_Task directions_
Scan the entries for the word "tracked" and return every line that has it.

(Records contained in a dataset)
>>>>

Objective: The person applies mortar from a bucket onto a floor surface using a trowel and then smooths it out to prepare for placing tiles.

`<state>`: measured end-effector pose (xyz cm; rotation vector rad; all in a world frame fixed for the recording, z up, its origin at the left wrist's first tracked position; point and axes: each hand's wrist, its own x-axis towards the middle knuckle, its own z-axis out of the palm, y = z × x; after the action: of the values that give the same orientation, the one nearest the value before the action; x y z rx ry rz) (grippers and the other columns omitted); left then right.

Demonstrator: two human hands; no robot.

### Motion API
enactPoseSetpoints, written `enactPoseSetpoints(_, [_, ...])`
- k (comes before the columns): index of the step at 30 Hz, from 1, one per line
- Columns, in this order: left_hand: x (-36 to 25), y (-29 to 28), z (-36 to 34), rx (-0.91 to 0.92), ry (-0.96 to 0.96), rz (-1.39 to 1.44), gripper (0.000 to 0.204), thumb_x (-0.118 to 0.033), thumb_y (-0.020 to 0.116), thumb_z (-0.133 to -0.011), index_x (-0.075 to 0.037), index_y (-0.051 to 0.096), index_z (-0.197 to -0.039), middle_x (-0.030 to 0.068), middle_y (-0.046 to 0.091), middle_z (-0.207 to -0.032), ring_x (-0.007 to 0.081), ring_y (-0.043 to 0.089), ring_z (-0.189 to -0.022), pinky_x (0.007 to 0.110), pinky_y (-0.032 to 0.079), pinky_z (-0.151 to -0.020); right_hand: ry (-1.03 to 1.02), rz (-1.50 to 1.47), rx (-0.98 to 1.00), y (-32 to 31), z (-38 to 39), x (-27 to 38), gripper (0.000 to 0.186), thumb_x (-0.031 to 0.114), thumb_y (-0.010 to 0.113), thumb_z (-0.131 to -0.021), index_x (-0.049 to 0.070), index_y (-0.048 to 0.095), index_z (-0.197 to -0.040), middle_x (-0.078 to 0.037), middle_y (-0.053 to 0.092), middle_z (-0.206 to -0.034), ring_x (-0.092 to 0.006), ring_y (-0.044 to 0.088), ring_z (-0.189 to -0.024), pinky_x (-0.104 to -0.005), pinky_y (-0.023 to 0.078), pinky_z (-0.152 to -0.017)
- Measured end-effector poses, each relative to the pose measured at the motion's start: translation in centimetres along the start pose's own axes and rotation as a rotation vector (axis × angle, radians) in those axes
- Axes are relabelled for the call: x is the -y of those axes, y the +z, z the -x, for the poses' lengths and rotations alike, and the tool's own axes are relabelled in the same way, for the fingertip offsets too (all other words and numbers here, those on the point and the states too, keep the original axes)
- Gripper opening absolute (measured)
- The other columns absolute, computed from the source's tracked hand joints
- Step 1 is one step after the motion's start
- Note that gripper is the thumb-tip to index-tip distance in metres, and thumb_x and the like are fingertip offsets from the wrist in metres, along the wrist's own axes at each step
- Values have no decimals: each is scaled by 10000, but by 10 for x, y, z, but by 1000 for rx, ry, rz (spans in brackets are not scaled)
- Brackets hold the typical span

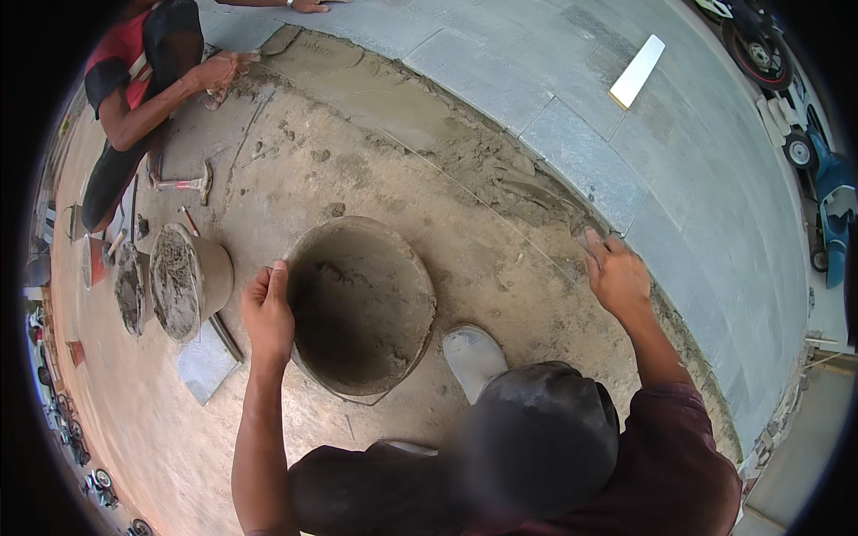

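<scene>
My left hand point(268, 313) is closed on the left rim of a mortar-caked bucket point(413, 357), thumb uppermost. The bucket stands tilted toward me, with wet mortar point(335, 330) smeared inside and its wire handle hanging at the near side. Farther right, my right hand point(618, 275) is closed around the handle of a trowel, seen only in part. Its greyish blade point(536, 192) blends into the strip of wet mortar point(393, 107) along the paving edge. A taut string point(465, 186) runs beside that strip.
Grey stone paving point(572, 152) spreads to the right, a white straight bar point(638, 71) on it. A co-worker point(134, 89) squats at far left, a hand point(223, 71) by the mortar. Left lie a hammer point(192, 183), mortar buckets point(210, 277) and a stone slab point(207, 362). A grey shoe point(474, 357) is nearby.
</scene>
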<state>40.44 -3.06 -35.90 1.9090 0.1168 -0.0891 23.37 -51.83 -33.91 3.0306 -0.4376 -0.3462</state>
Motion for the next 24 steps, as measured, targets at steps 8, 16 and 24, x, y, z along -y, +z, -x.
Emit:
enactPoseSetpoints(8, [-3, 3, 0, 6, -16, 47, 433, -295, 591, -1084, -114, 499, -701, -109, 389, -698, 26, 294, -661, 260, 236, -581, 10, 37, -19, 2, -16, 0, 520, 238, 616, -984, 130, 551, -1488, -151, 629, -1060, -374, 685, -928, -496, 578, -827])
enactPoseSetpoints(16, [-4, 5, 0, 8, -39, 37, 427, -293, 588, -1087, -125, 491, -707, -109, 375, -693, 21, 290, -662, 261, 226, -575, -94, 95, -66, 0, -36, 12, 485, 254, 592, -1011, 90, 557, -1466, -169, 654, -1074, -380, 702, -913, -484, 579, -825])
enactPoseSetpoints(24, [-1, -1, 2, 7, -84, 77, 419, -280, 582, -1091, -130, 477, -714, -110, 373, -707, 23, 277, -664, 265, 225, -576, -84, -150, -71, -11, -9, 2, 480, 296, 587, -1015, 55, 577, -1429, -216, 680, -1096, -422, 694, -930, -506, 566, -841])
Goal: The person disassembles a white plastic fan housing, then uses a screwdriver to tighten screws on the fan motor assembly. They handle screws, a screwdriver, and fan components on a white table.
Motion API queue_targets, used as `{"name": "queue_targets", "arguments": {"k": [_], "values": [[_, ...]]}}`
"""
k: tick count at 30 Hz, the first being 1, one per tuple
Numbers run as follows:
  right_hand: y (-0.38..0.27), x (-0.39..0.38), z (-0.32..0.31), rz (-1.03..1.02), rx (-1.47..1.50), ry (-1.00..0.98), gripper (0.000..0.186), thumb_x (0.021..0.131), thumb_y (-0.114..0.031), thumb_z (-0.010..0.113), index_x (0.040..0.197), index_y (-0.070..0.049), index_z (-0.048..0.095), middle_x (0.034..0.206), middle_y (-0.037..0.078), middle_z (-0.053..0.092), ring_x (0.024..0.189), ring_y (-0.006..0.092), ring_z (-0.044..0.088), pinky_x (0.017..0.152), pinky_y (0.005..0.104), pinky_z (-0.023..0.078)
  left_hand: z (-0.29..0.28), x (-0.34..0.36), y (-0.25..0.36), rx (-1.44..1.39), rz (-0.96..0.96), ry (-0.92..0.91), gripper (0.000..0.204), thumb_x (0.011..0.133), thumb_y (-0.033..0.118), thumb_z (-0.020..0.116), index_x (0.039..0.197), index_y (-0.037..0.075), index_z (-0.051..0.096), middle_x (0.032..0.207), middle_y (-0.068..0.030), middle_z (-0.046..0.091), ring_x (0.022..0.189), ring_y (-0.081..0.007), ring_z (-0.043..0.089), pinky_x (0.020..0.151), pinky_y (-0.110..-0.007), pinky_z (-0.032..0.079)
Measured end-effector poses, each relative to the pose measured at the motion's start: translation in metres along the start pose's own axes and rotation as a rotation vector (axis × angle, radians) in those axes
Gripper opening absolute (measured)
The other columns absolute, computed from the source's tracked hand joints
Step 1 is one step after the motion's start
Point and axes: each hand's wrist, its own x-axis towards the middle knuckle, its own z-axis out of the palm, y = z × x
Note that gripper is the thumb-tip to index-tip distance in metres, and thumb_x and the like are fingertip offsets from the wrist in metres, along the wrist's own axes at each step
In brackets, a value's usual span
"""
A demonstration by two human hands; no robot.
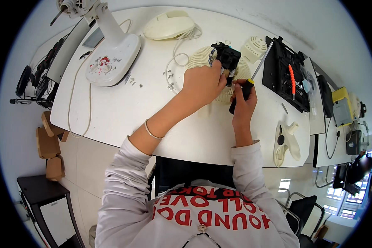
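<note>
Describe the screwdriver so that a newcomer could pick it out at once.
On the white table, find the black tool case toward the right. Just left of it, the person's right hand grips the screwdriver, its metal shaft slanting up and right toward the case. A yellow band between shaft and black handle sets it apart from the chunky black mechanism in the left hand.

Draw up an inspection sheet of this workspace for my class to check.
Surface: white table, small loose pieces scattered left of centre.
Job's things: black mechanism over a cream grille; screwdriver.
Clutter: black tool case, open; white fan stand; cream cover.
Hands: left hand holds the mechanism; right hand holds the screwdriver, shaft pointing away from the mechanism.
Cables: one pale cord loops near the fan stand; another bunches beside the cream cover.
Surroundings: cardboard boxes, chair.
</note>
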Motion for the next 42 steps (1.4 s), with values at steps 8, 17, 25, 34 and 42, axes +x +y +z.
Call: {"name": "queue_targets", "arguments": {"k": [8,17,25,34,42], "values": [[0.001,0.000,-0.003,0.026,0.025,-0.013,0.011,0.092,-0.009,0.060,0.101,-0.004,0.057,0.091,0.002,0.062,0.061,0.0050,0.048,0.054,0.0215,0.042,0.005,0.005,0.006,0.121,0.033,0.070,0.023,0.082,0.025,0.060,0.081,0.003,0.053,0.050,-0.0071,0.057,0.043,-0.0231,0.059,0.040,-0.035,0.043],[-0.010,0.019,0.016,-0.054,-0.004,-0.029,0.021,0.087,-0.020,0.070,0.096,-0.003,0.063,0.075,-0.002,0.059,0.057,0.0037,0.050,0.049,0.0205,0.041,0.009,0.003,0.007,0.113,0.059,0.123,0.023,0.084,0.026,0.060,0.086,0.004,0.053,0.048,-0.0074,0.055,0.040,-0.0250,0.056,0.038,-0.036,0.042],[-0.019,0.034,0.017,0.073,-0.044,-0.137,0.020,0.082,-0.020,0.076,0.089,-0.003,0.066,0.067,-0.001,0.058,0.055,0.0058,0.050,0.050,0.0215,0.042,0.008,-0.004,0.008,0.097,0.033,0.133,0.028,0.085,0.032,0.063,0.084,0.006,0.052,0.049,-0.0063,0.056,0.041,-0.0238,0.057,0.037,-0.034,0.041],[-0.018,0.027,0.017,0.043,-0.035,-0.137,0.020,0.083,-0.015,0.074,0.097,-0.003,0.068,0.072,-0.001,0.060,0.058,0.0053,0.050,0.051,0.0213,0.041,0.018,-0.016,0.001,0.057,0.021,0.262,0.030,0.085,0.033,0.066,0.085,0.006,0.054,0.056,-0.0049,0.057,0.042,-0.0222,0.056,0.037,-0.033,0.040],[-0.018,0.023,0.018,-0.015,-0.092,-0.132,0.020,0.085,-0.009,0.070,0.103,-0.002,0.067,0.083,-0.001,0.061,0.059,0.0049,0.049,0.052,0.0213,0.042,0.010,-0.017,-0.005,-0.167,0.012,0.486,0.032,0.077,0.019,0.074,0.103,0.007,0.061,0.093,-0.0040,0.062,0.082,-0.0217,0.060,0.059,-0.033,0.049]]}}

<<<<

_Task output_
`<state>`: measured end-effector pose (xyz cm; rotation vector rad; all in a world frame fixed for the recording, z up, its origin at the left wrist's first tracked position; point and axes: each hand's wrist, its own x-axis towards the middle knuckle, its own z-axis out of the palm, y = z × x; after the action: of the values that give the same orientation, the one nearest the value before the action; x y z rx ry rz) (grippers and the other columns omitted); left then right.
- The other columns absolute, computed from the source's tracked hand joints
The other columns absolute, computed from the source's tracked hand joints

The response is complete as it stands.